Description of the task - Every line of the listing below should come back exactly as written, with no images.

Data extract section start

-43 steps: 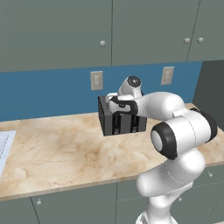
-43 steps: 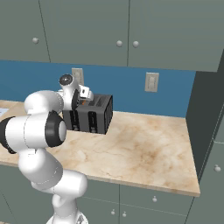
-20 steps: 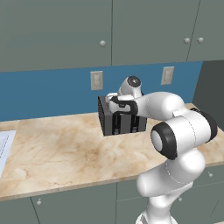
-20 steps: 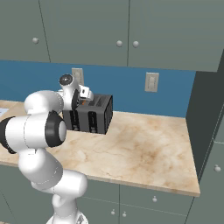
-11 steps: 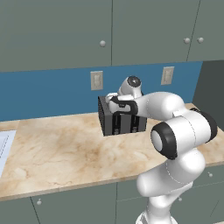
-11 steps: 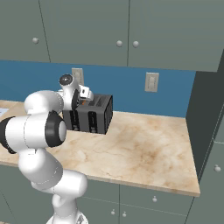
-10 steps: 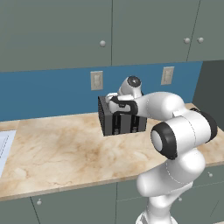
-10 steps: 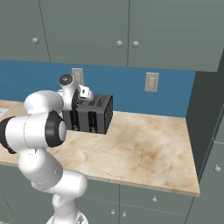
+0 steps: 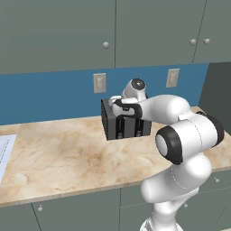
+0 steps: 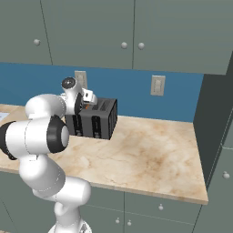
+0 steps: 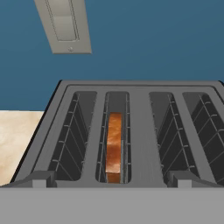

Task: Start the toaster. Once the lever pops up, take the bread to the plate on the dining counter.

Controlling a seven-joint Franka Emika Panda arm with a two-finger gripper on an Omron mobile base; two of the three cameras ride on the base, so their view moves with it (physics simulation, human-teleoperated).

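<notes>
Hand view is looking down into the toaster (image 11: 131, 131), where the bread (image 11: 114, 146) is standing on edge in the second slot from the left. Nothing is changing across the last two seconds: the arm is holding the same pose over the toaster's front top edge, near the back edge of the counter (image 9: 67, 158). The gripper (image 9: 124, 106) is hanging released, jaws wide, grasping nothing. That stillness suggests the robot is waiting for the lever to pop before reaching for the slice.
</notes>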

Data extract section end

Exercise result -
-43 steps: 
-43 steps: 
-20 steps: 
-20 steps: 
-11 steps: 
-11 steps: 
-10 steps: 
-10 steps: 
+0 steps: 
+0 steps: 
+0 steps: 

Task: Start the toaster. Once the lever pops up, take the bread to the plate on the dining counter.

Controlling a seven-joint Franka Emika Panda arm with a two-finger gripper on an Omron mobile base; two of the three cameras ride on the base, so their view moves with it (physics simulation, human-teleoperated).

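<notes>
Hand view is looking down into the toaster (image 11: 131, 131), where the bread (image 11: 114, 146) is standing on edge in the second slot from the left. Nothing is changing across the last two seconds: the arm is holding the same pose over the toaster's front top edge, near the back edge of the counter (image 9: 67, 158). The gripper (image 9: 124, 106) is hanging released, jaws wide, grasping nothing. That stillness suggests the robot is waiting for the lever to pop before reaching for the slice.
</notes>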

No further output is needed.